### [TASK INSTRUCTIONS]
All lines before the one containing "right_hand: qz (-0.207", plus that line itself, are to be printed exactly as they appear below.

___

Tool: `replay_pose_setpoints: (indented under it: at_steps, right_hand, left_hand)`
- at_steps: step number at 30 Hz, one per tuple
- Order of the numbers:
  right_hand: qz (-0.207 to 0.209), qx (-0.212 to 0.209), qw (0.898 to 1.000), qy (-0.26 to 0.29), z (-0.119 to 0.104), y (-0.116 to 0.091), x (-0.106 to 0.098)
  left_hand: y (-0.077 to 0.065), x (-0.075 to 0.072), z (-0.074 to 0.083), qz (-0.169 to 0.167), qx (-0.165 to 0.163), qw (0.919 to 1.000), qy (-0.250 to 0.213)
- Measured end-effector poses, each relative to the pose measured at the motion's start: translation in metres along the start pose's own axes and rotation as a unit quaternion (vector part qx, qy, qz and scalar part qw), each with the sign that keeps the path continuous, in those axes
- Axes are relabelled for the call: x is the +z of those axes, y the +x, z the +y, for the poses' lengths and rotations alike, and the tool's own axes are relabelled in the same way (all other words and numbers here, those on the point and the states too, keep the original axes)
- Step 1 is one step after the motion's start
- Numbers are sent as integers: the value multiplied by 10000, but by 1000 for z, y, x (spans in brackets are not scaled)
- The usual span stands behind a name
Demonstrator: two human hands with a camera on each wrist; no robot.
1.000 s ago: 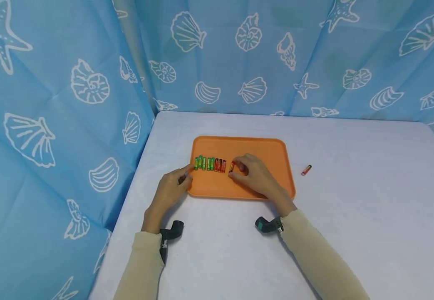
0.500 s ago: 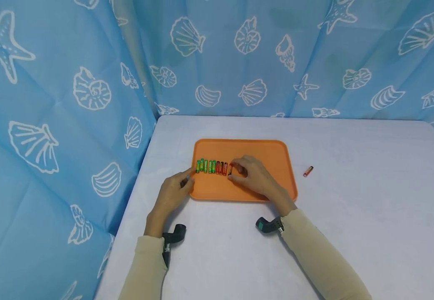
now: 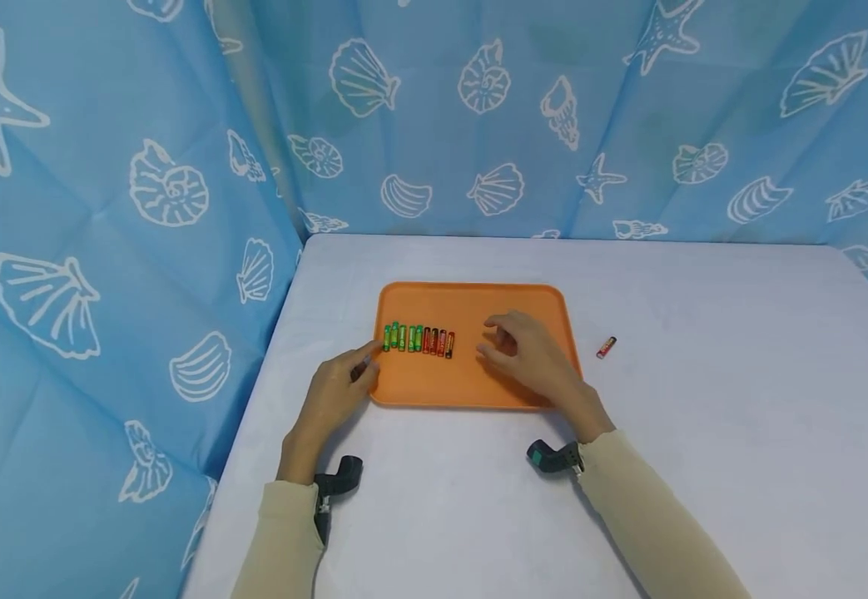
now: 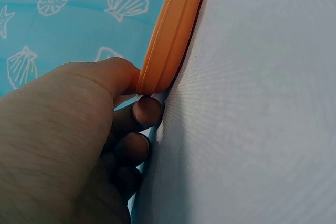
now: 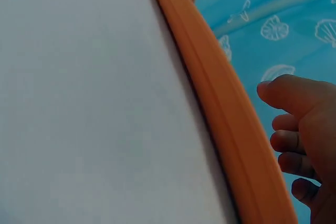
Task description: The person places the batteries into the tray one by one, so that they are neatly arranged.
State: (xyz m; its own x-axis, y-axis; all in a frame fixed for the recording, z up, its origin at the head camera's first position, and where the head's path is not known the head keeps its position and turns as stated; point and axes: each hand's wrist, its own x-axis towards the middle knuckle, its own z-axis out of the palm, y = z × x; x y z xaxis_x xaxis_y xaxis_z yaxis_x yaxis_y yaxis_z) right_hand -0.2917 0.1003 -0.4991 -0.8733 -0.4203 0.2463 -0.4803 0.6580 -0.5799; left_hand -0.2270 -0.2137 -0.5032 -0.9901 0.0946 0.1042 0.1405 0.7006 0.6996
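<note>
An orange tray (image 3: pixel 434 387) bears a row of AAA-size batteries: green ones (image 3: pixel 402 338) at the left, red-and-black ones (image 3: pixel 434 341) to their right. The rightmost red-and-black battery (image 3: pixel 449 345) leans slightly. My left hand (image 3: pixel 334 391) holds the tray's left edge; in the left wrist view its thumb and fingers meet the orange rim (image 4: pixel 173 35). Over the right part of the tray, my right hand (image 3: pixel 531 353) has its thumb and fingers apart, with nothing between them. In the right wrist view that hand (image 5: pixel 315 129) is beyond the tray's rim (image 5: pixel 226 93).
A single red battery (image 3: pixel 607 347) lies on the white table (image 3: pixel 703 416), right of the tray. Blue curtains (image 3: pixel 441 125) with white shell prints stand behind the table and along its left side. Each wrist carries a black camera mount (image 3: pixel 553 457).
My right hand has let go of the rightmost red-and-black battery, set at the row's end, and moved right with its fingers parted. The left hand stays at the tray's edge.
</note>
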Motion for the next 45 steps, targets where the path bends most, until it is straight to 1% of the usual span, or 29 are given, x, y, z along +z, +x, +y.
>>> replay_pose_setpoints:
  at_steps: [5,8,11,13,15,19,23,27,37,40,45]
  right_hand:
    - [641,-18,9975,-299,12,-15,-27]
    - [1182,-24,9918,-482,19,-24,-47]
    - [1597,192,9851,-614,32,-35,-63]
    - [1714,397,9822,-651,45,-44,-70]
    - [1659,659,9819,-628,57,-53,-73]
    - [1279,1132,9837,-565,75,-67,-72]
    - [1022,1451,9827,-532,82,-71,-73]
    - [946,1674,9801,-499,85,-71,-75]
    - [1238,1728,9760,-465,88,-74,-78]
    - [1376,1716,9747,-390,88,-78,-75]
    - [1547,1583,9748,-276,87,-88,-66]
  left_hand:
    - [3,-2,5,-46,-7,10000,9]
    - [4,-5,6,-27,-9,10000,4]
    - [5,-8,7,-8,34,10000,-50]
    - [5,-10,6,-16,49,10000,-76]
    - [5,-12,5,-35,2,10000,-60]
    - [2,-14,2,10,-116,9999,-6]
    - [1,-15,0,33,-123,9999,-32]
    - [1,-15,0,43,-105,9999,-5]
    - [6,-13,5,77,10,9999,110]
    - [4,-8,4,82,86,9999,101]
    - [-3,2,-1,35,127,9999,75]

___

### [RESPONSE BELOW]
Tool: `replay_pose_setpoints: (indented under it: at_steps, right_hand, left_hand)`
- at_steps: step number at 30 Hz, one per tuple
- Order of the numbers:
  right_hand: qz (-0.207 to 0.209), qx (-0.212 to 0.209), qw (0.898 to 1.000), qy (-0.26 to 0.29), z (-0.119 to 0.104), y (-0.116 to 0.091), x (-0.106 to 0.098)

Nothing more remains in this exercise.